# **NYC TAXI**

In [None]:
%pip install -r ../requirements.txt

In [None]:
from sklearn.model_selection import train_test_split
from sklearn.ensemble import HistGradientBoostingRegressor
from sklearn.model_selection import RandomizedSearchCV
from sklearn.preprocessing import StandardScaler
import pandas as pd
import numpy as np
from sklearn.metrics import mean_squared_error

In [None]:
trainFull = pd.read_csv('../data/train.csv')
testFull = pd.read_csv('../data/test.csv')

## Create features

In [None]:
def create_datetime_features(data):
    data['pickup_datetime'] = pd.to_datetime(data['pickup_datetime'])

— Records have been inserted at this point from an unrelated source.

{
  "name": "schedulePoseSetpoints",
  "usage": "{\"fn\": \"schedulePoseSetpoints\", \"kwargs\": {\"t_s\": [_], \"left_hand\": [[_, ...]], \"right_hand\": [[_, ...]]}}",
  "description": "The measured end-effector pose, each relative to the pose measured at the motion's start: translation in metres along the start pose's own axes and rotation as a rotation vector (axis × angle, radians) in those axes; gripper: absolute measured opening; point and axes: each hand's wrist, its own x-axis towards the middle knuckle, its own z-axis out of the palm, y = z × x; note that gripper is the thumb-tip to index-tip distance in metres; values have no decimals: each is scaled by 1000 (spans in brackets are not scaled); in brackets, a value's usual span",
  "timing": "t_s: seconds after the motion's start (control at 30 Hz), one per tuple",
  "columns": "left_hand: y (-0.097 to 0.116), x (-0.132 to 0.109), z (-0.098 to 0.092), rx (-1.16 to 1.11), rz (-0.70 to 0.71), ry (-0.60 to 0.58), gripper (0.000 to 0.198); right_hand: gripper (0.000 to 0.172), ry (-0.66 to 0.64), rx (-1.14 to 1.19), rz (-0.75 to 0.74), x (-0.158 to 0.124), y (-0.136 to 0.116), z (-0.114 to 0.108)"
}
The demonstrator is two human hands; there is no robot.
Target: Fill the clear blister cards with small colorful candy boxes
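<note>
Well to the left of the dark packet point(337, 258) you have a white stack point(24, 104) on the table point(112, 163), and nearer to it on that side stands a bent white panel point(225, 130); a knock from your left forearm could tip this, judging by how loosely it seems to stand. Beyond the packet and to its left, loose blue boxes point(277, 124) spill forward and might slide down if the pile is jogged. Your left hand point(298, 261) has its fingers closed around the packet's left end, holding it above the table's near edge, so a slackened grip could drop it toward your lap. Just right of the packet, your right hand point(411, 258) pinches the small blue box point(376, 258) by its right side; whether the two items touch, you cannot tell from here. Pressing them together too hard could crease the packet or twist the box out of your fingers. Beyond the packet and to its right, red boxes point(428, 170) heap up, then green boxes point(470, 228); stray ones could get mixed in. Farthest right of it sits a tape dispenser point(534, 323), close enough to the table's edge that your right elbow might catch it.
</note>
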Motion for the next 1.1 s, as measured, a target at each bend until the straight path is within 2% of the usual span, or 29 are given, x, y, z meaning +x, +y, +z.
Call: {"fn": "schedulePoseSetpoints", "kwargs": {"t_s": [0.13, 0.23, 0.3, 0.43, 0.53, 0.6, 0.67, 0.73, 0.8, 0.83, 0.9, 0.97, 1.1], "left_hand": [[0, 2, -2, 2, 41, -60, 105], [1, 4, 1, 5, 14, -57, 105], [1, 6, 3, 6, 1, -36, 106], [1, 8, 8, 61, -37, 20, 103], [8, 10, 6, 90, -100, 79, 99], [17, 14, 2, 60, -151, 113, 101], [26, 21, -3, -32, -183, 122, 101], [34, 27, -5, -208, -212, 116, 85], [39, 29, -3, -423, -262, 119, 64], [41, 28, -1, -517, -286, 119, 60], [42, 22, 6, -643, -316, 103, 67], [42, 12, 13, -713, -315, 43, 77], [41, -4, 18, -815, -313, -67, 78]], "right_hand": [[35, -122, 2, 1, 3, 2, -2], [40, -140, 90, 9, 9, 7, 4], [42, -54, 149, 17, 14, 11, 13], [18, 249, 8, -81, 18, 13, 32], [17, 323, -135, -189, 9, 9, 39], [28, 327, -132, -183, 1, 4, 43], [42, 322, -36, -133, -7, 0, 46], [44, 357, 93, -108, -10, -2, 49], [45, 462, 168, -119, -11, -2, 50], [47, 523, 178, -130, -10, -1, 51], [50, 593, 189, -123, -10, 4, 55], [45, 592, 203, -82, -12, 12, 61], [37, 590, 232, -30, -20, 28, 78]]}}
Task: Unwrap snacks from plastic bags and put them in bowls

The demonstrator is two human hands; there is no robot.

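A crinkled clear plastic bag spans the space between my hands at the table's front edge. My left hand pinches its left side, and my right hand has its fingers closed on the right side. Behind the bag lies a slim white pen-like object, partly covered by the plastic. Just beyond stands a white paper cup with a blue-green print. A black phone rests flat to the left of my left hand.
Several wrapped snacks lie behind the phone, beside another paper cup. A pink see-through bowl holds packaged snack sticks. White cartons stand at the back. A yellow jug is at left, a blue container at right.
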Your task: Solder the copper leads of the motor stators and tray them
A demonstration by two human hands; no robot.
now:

    #Extract time features
    data['pickup_hour'] = data['pickup_datetime'].dt.hour
    data['pickup_day'] = data['pickup_datetime'].dt.day
    data['pickup_dayofweek'] = data['pickup_datetime'].dt.dayofweek
    data['pickup_month'] = data['pickup_datetime'].dt.month

    #Pretty cool thing here cuz you map the time and day to a circle so the model understands
    #That 12AM (hour 0) and 11PM (23) are not far apart for example
    data['pickup_hour_sin'] = np.sin(2 * np.pi * data['pickup_hour'] / 24)
    data['pickup_hour_cos'] = np.cos(2 * np.pi * data['pickup_hour'] / 24)
    data['pickup_dayofweek_sin'] = np.sin(2 * np.pi * data['pickup_dayofweek'] / 7)
    data['pickup_dayofweek_cos'] = np.cos(2 * np.pi * data['pickup_dayofweek'] / 7)

    return data

def create_geo_features(data):
    #Calculate the shortest distance through 2 points
    def haversine_distance(lat1, lon1, lat2, lon2):
        radius = 6371  #Earth radius in km
        lat1, lon1, lat2, lon2 = map(np.radians, [lat1, lon1, lat2, lon2])
        dlat = lat2 - lat1
        dlon = lon2 - lon1
        a = np.sin(dlat/2)**2 + np.cos(lat1) * np.cos(lat2) * np.sin(dlon/2)**2
        c = 2 * np.arcsin(np.sqrt(a))
        return radius * c

    #Very rough estimation of how you would actually drive to the point
    #since we can't drive through buildings
    def street_distance(lat1, lon1, lat2, lon2):
        lat_dist = haversine_distance(lat1, lon1, lat2, lon1)
        lon_dist = haversine_distance(lat1, lon1, lat1, lon2)
        return lat_dist + lon_dist

    data['haversine_distance'] = haversine_distance(data['pickup_latitude'], data['pickup_longitude'], data['dropoff_latitude'], data['dropoff_longitude'])
    data['street_distance'] = street_distance(data['pickup_latitude'], data['pickup_longitude'], data['dropoff_latitude'], data['dropoff_longitude'])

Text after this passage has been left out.